▶ **Directions**
Your answer should be one number, the count of lines in the entries holding the word "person".
--
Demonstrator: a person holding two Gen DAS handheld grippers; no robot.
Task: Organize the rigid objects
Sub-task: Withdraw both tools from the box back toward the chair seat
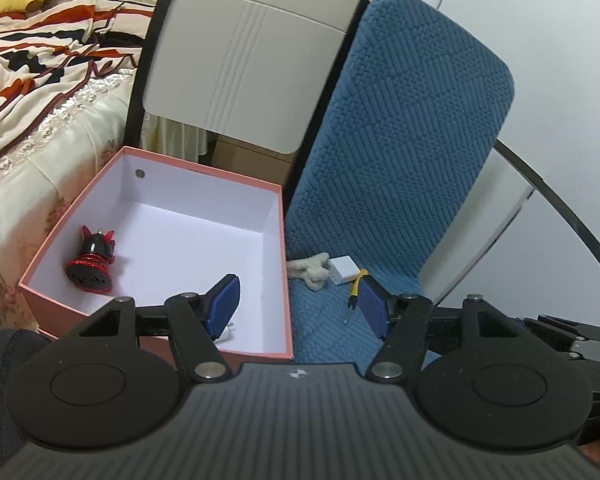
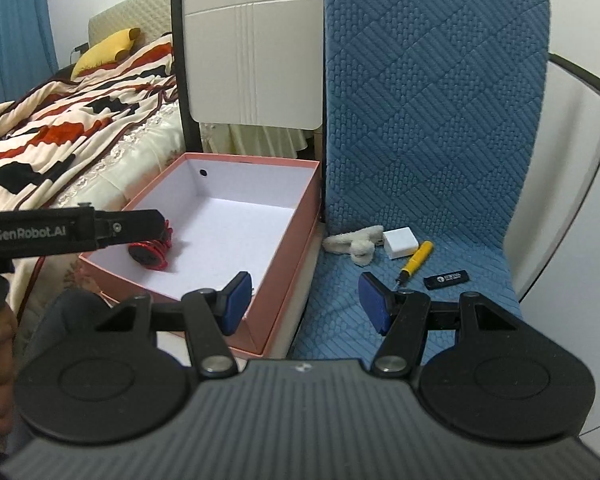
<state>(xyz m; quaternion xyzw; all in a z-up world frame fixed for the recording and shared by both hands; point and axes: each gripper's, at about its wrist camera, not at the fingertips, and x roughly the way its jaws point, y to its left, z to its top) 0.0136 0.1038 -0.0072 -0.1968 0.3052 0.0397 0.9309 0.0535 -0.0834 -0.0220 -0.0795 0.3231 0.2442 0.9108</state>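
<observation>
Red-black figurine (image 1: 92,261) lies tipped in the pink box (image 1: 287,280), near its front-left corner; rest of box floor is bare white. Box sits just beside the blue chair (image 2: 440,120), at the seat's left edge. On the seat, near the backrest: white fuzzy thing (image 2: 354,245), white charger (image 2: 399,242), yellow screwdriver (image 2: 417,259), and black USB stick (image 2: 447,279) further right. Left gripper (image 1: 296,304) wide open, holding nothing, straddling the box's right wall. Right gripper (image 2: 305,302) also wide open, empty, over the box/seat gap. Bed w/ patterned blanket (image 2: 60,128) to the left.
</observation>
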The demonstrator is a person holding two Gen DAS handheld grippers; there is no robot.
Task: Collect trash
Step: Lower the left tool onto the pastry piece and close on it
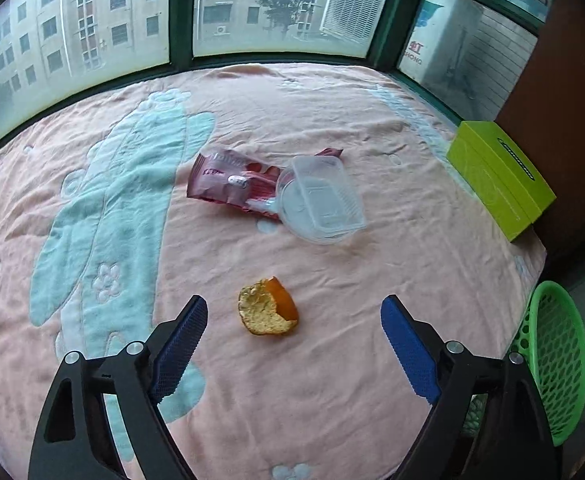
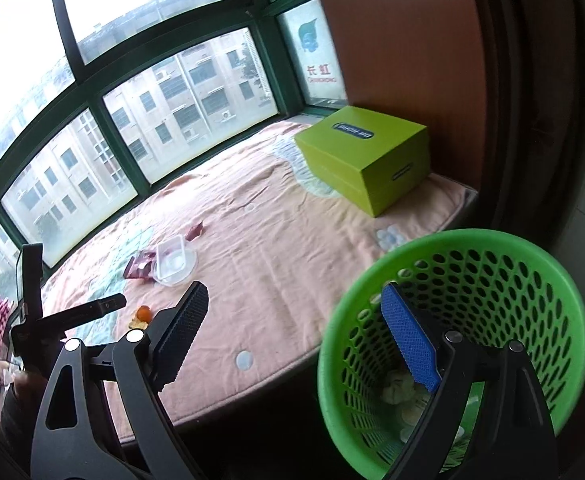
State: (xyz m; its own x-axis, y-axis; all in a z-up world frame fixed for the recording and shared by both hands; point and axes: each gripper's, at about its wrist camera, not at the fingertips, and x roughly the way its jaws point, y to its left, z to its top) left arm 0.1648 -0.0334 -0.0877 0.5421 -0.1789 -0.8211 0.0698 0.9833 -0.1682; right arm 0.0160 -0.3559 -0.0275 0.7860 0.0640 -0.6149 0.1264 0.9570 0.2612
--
▶ **Result of the exercise**
2